# Anyone want to help give our dog a cycling related name?



## OwenMeany (Mar 17, 2002)

My wife and I just rescued our second Cocker Spanial...I get to name him. I want a name related to cyling....I was thinking "eddy".

Anyone have any suggestions? If it helps, he has no left toes....


----------



## curlybike (Jan 23, 2002)

OwenMeany said:


> My wife and I just rescued our second Cocker Spanial...I get to name him. I want a name related to cyling....I was thinking "eddy".
> 
> Anyone have any suggestions? If it helps, he has no left toes....


Try Fignon or Merckx, there are plenty of Eddies.


----------



## torquecal (Nov 9, 2002)

*hmmmm*

So, all his toes are on the right? You could call him "Drivetrain", "Cranks" or "Cogs"

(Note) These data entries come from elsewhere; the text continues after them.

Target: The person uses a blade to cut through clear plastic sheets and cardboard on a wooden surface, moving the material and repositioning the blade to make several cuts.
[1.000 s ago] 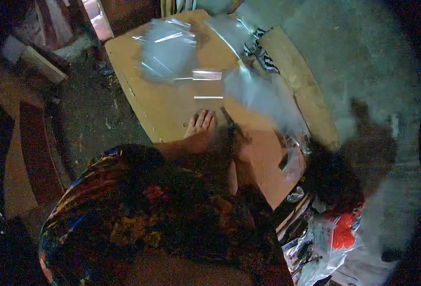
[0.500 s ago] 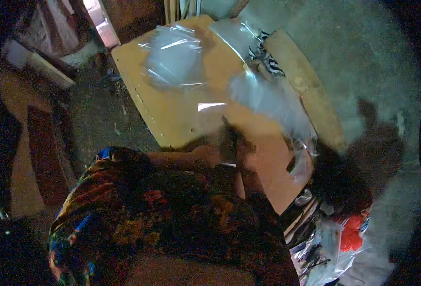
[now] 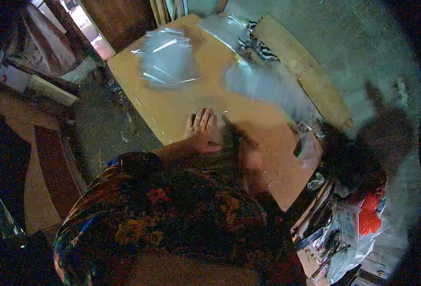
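My left hand (image 3: 202, 127) lies flat, fingers stretched out and slightly apart, on what looks like a thin clear plastic piece at the near edge of the wooden table (image 3: 210, 97). Close to its right, my right hand (image 3: 252, 159) is dark and smeared by motion, so its fingers cannot be made out. Beyond my left hand lies a pile of clear plastic bags (image 3: 167, 59) with bright glints. A second spread of clear plastic bags (image 3: 260, 86) runs along the table's right side.
A pale wooden board (image 3: 306, 69) borders the table on the right, near a black-and-white striped cloth (image 3: 263, 50). At the lower right sits a clear bag (image 3: 346, 260) of mixed items beside a red bundle (image 3: 370, 214). Boards and boxes (image 3: 53, 90) stand at the left.
My left hand has moved forward out of the shadow and now lies flat. The bright glint on the plastic before it is gone. The view has shifted slightly.
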Tool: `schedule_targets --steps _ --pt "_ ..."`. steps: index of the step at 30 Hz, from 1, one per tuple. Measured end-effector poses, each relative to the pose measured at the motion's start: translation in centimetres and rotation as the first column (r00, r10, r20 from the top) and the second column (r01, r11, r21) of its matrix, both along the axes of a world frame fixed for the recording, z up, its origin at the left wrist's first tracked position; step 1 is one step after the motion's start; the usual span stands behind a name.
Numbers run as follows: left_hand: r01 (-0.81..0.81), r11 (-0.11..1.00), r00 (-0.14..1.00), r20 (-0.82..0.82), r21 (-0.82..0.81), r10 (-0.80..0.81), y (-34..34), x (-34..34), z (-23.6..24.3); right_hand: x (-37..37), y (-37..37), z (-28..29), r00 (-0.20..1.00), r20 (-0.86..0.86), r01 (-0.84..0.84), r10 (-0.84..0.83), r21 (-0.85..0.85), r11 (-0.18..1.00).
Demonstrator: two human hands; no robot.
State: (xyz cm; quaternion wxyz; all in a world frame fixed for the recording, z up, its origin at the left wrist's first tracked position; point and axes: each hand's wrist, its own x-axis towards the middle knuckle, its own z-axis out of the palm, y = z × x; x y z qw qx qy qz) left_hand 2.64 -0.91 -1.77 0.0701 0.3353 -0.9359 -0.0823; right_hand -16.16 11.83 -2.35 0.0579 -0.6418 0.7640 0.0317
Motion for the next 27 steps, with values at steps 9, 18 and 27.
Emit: schedule_targets --steps 9,18,27 --pt "0.025 0.926 0.994 -0.087 -0.377 -0.062 -0.6 -0.8 -4.1 -4.8 -9.6 -6.6 0.960 0.261 0.193 -0.098 -0.370 0.909" --pt "0.102 0.896 0.988 -0.060 -0.433 -0.141 -1.7 2.3 -2.6 -2.6 -12.1 -11.4 0.679 0.666 0.656 -0.308 -0.362 0.663" --pt "-0.333 0.927 0.908 -0.325 -0.174 0.266 -20.1 7.1 6.0 -2.7 -2.9 -6.3 0.994 -0.020 0.080 -0.105 -0.501 0.862"
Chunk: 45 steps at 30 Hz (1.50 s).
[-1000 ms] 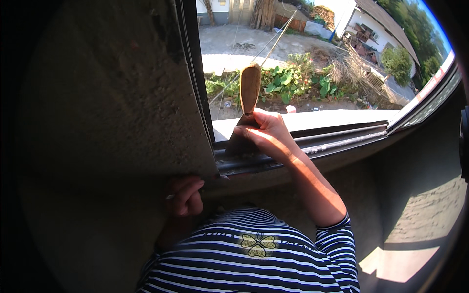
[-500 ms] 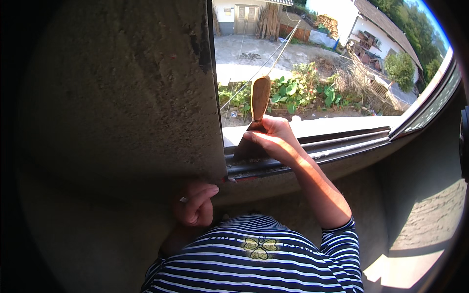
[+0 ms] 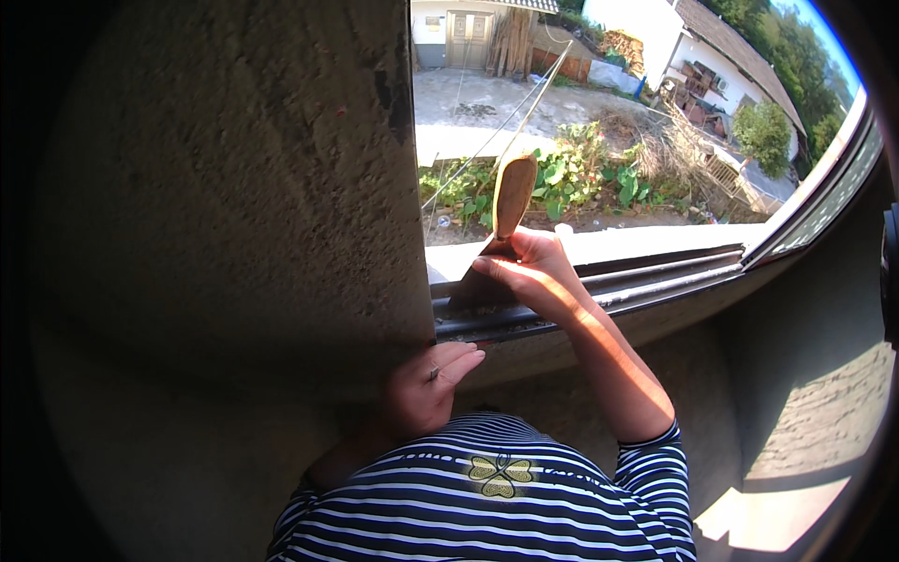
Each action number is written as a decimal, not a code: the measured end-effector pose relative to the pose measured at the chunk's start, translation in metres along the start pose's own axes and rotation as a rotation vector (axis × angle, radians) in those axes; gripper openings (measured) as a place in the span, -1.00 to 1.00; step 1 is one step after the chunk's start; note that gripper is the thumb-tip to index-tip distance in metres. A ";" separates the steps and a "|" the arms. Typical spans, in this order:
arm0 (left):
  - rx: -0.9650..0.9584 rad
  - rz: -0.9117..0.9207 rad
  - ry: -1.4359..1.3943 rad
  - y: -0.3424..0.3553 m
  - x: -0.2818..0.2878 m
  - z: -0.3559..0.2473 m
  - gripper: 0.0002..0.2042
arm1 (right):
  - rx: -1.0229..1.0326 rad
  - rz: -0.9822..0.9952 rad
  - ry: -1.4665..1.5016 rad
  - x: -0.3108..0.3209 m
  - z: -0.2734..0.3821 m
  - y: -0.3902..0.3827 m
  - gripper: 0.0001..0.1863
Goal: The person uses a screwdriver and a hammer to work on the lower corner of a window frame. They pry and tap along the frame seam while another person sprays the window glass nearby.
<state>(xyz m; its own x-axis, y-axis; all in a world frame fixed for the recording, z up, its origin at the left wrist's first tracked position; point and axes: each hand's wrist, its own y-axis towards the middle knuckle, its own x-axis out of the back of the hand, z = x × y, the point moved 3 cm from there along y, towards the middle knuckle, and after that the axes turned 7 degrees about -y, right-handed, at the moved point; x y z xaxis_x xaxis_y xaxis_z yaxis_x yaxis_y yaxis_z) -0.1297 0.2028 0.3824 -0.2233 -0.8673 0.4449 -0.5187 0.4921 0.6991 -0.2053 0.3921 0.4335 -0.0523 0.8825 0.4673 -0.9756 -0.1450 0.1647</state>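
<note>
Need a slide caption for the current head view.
Right hand holds a scraper blade-down at the window track; left hand near the track's left end.

The right hand (image 3: 545,281) holds a scraper (image 3: 514,197), handle up, at the window track (image 3: 655,283). The left hand (image 3: 426,389) is near.

Ext. obs. incl. grey yard (image 3: 581,105), leafy plants (image 3: 565,171) along near edge, dry brush (image 3: 688,150) adj. on R, green bush (image 3: 763,138) before white bldg (image 3: 698,58) w/ dark pitched roof (image 3: 735,42), trees (image 3: 803,61) beyond, pale dbl. door (image 3: 468,37) upper L w/ upright poles (image 3: 515,42) adj., and int. wall (image 3: 813,403) lower R partly sunlit.
</note>
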 end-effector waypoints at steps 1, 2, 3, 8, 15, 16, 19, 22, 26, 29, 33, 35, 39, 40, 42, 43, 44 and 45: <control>-0.001 0.011 0.013 0.001 -0.003 0.001 -0.55 | -0.012 -0.001 0.022 0.001 -0.001 0.001 -0.85; 0.010 0.037 0.039 0.002 -0.005 0.002 -0.55 | -0.048 -0.003 0.019 0.001 -0.002 0.001 -0.84; 0.013 0.052 0.049 0.003 -0.008 0.002 -0.56 | 0.013 -0.009 -0.002 0.001 0.001 0.001 -0.84; 0.052 0.111 0.138 0.005 -0.016 0.007 -0.57 | 0.124 -0.033 -0.248 -0.004 0.006 -0.009 -0.83; 0.101 0.096 0.146 0.006 -0.024 0.010 -0.59 | 0.129 -0.031 -0.103 -0.001 -0.007 0.001 -0.85; 0.105 0.099 0.141 0.006 -0.025 0.011 -0.59 | 0.108 -0.012 -0.026 -0.002 -0.011 0.004 -0.85; 0.106 0.102 0.127 0.006 -0.026 0.013 -0.58 | 0.044 0.022 0.080 -0.005 -0.018 0.012 -0.82; 0.107 0.092 0.113 0.004 -0.026 0.014 -0.58 | 0.019 0.039 0.082 -0.006 -0.020 0.018 -0.82; 0.109 0.096 0.098 0.004 -0.026 0.015 -0.59 | -0.082 0.100 0.014 -0.007 -0.021 0.031 -0.77; 0.111 0.087 0.093 0.004 -0.027 0.015 -0.59 | -0.038 0.139 -0.002 -0.007 -0.019 0.036 -0.72; 0.098 0.088 0.108 0.006 -0.028 0.012 -0.60 | -0.103 0.143 0.031 -0.006 -0.022 0.036 -0.71; 0.095 0.100 0.125 0.007 -0.028 0.011 -0.60 | -0.086 0.174 0.045 -0.006 -0.021 0.036 -0.72; 0.133 0.049 0.122 0.012 -0.025 0.009 -0.58 | -0.128 0.269 0.051 -0.006 -0.019 0.039 -0.71; 0.135 0.061 0.119 0.014 -0.025 0.008 -0.58 | -0.139 0.263 0.054 -0.005 -0.019 0.040 -0.71; 0.153 0.076 0.113 0.018 -0.026 0.007 -0.56 | -0.175 0.262 0.050 -0.004 -0.019 0.040 -0.72; 0.168 0.080 0.110 0.019 -0.027 0.006 -0.56 | -0.188 0.251 0.036 -0.003 -0.020 0.040 -0.72; 0.174 0.091 0.121 0.021 -0.028 0.006 -0.55 | -0.211 0.250 0.013 -0.003 -0.021 0.040 -0.73; 0.204 0.091 0.101 0.022 -0.029 0.007 -0.54 | -0.200 0.253 0.000 -0.004 -0.021 0.040 -0.73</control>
<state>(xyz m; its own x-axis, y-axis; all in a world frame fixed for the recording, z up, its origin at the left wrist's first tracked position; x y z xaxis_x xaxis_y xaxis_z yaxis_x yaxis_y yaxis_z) -0.1401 0.2380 0.3813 -0.1984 -0.8030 0.5620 -0.6587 0.5339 0.5302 -0.2486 0.3926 0.4197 -0.2984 0.8295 0.4721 -0.9543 -0.2689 -0.1306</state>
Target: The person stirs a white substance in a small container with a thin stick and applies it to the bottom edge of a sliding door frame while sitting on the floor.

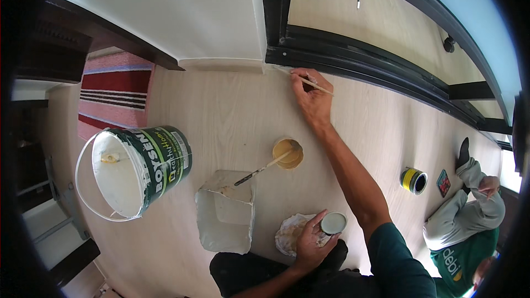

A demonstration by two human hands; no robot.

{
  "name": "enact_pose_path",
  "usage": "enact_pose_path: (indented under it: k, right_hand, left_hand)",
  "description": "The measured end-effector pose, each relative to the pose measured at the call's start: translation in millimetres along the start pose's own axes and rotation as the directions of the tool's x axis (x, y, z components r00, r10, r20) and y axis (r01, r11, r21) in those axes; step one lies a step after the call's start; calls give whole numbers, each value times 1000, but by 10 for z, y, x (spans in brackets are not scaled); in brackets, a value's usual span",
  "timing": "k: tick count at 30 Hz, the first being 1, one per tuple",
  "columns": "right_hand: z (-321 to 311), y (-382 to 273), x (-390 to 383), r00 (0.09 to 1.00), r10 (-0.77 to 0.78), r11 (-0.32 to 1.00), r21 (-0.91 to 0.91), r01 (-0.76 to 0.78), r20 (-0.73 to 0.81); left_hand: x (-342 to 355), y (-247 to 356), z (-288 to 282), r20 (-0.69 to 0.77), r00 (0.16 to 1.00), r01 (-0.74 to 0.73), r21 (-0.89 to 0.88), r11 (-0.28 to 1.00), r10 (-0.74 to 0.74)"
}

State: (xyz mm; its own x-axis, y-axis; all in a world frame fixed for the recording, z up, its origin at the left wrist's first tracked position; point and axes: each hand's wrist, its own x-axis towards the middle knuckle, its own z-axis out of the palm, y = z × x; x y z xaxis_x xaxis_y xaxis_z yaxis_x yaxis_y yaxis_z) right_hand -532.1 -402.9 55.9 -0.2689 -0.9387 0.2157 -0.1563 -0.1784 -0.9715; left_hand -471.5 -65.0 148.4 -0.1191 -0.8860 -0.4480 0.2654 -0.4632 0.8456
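My right hand reaches to the wall corner beside the black door frame. Its fingers are closed on a thin paintbrush with a pale wooden handle; the bristles are hard to make out by the bottom of the frame. Low in the view, my left hand grips a small round cup with pale grey-green paint. Under that hand lies a crumpled, stained whitish rag. Between my arms and the wall stands a round tub of tan paint, with another paintbrush leaning in it.
Left of the tub is a paint-smeared tray. Farther left stands a large paint bucket with a wire handle. A striped rug lies beyond. At right are a small paint can, a phone and a seated person.
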Motion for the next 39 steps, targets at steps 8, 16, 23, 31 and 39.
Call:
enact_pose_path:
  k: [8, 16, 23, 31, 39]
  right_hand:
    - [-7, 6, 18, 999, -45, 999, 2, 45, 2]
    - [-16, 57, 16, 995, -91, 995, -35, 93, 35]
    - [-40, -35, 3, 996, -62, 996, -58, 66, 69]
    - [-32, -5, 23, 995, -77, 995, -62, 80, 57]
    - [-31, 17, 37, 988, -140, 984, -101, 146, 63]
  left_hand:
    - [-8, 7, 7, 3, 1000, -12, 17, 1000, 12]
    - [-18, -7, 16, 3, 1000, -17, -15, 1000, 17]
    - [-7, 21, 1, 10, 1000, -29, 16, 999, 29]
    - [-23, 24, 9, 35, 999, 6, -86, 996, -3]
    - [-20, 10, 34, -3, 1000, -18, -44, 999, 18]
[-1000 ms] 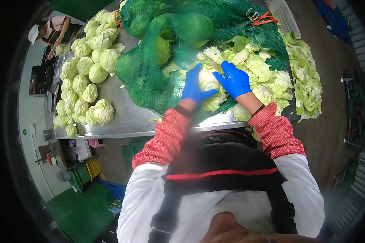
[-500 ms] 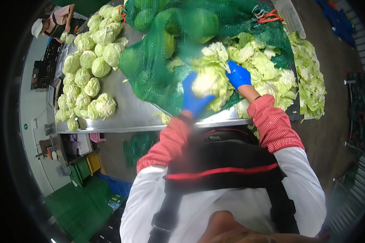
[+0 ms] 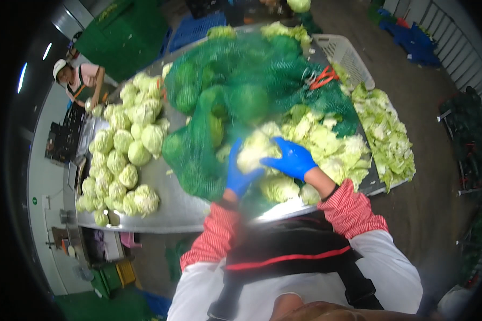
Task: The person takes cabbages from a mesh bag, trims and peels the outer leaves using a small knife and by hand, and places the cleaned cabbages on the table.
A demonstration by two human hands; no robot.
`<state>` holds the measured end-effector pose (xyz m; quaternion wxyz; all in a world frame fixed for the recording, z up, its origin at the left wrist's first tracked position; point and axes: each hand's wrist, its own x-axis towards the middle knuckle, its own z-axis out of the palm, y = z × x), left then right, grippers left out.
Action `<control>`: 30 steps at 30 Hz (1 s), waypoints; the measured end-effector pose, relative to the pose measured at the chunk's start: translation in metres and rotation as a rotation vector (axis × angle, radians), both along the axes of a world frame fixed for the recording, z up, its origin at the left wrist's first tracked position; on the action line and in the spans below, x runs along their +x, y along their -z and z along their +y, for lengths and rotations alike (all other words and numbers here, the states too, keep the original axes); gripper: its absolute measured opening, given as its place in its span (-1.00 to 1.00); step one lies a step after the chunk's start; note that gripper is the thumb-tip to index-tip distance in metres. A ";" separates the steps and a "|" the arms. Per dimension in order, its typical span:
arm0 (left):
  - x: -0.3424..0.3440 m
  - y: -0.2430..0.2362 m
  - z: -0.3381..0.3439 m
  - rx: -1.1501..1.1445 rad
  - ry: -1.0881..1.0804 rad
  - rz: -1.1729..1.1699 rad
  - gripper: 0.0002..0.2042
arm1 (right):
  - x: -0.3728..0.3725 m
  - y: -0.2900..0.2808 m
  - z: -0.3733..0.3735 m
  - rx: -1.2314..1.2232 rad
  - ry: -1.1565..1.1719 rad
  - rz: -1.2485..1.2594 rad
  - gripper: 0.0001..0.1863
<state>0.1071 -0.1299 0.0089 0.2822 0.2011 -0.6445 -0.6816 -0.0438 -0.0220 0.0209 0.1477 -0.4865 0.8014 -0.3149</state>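
We hold a pale cabbage head [image 3: 256, 152] between our blue-gloved hands, left hand [image 3: 238, 174] gripping its near left side and right hand [image 3: 293, 159] clasped over its right, just above the steel bench [image 3: 166, 206]. Beyond lie loose leaves [image 3: 326, 142] and a green net sack [image 3: 235, 96]; trimmed cabbages [image 3: 126, 155] pile farther left.

Both forearms in red striped sleeves reach toward twelve o'clock; the blue-gloved left hand [image 3: 238, 175] cups upward, fingers curled, while the blue-gloved right hand [image 3: 291, 158] curves palm-down at its two o'clock
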 end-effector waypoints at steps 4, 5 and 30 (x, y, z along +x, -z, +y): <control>0.022 0.043 -0.019 -0.164 -0.047 -0.032 -0.13 | -0.011 -0.014 0.020 -0.060 -0.063 -0.478 -0.64; 0.021 0.042 -0.016 0.008 -0.019 0.025 -0.18 | -0.010 -0.013 0.027 -0.031 -0.003 -0.407 -0.67; 0.031 -0.011 -0.025 0.498 0.113 -0.179 -0.38 | 0.025 0.025 0.009 -0.245 -0.078 -0.605 -0.16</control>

I've got friends whose dogs are named the following:

"Bonk"
"Cadence"
"Tyler" (this dog runs into walls a lot)
"Seatbag" (he was fat even as a puppy)
"CO2" (it farts a lot)
"Brooks"
"Century"


hmmm, I know more dogs than people :-(


----------



## rfrancisco (Feb 2, 2004)

*Name for dog*

Campy, had a friend with a parrot his name was Campy, spoke italian and only like girls.


----------



## bigdeal (Jul 24, 2002)

*spinner (nm)*

no more


----------



## Qubeley (Mar 17, 2002)

*"Cannible", that's my pick!*

Can't think of a better name for a canine.


----------



## Qubeley (Mar 17, 2002)

Just found a pic of Cocker Spanial, doesn't exactly look like a fierce type. Maybe Jaja or Dudu will suit him better.


----------



## bsdc (Feb 15, 2002)

*Sprocket*

Last weekend I had my bike and dog in the back of my Tahoe. My dog decided to take a nap with his head on my chainring. He woke up with a black imprint of the chainring on his tan cheek. It looked much like the one on my right calf. Since then I've been calling him Sprocket.


----------



## OwenMeany (Mar 17, 2002)

These are great keep'em coming!

I like cog. Due to the right toes only thing....

I'll let you all know what I decide....


----------



## grandemamou (Jan 31, 2004)

*how about Ivan*



OwenMeany said:


> My wife and I just rescued our second Cocker Spanial...I get to name him. I want a name related to cyling....I was thinking "eddy".
> 
> Anyone have any suggestions? If it helps, he has no left toes....


as in Ivan Quaranta. He has been doggin it for years. First thought was "Bobby" Julich but he finally had a decent race at Paris Nice.


----------



## FrankDL (Oct 8, 2003)

OwenMeany said:


> My wife and I just rescued our second Cocker Spanial...I get to name him. I want a name related to cyling....I was thinking "eddy".
> 
> Anyone have any suggestions? If it helps, he has no left toes....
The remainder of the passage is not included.